**Exercise details**
Every line of the listing that holds the word "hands" should be returned.

**Dataset excerpt**
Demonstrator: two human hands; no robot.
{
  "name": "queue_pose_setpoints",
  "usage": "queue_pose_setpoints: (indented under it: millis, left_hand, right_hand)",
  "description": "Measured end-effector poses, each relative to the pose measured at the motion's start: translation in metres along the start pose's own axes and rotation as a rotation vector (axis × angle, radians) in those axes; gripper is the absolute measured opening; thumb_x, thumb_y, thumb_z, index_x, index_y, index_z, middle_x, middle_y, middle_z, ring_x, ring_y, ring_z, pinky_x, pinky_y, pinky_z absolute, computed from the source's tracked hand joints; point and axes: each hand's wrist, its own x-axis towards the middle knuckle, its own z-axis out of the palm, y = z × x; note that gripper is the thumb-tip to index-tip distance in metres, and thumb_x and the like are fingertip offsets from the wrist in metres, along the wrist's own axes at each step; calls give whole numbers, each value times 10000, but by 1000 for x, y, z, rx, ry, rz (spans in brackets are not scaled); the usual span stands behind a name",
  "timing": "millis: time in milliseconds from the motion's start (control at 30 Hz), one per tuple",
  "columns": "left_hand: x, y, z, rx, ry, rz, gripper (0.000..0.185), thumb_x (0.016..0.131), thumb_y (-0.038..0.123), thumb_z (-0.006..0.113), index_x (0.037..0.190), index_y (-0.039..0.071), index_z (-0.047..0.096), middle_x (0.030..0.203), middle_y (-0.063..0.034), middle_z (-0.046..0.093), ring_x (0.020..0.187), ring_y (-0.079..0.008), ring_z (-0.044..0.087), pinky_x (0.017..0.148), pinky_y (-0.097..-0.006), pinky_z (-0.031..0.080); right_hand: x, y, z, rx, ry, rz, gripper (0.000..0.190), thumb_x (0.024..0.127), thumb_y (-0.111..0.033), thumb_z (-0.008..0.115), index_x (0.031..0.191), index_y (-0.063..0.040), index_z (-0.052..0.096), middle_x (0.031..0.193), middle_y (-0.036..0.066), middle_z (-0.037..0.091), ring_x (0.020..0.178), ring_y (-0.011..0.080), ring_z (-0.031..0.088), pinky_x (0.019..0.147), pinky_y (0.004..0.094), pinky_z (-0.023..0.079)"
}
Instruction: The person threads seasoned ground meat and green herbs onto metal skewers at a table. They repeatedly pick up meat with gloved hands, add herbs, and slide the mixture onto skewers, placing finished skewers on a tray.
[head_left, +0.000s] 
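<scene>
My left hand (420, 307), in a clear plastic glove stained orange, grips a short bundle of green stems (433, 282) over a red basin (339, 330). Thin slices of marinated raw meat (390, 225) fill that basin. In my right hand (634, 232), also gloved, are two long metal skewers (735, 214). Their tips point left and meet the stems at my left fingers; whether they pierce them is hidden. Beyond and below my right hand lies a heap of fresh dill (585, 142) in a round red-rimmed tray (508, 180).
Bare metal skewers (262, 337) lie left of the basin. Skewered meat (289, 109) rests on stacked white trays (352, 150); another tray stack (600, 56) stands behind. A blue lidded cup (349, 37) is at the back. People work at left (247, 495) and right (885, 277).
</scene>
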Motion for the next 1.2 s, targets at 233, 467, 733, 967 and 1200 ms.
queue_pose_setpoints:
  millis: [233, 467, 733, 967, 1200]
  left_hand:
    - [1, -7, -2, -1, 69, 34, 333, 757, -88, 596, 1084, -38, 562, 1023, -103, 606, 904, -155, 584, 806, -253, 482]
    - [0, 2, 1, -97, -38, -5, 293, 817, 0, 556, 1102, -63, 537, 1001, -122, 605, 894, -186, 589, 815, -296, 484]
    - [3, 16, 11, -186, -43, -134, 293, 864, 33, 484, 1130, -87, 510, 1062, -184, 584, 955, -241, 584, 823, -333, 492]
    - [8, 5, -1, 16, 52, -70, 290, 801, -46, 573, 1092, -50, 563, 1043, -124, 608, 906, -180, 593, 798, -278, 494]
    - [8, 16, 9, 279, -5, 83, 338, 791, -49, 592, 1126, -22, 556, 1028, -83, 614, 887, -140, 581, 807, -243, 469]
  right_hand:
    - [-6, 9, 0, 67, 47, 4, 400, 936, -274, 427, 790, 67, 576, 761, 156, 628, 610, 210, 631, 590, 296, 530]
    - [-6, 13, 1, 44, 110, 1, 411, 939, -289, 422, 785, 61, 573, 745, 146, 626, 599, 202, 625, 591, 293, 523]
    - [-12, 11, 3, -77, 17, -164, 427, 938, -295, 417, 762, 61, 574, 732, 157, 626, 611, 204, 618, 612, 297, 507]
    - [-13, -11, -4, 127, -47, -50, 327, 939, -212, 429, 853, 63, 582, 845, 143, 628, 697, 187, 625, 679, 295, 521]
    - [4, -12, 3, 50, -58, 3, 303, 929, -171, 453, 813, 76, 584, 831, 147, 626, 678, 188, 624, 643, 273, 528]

**Written solution**
Demonstrator: two human hands; no robot.
Instruction: The person threads seasoned ground meat and green herbs onto metal skewers at a table. They repeatedly pick up meat with gloved hands, add herbs, and slide the mixture onto skewers, placing finished skewers on a tray.

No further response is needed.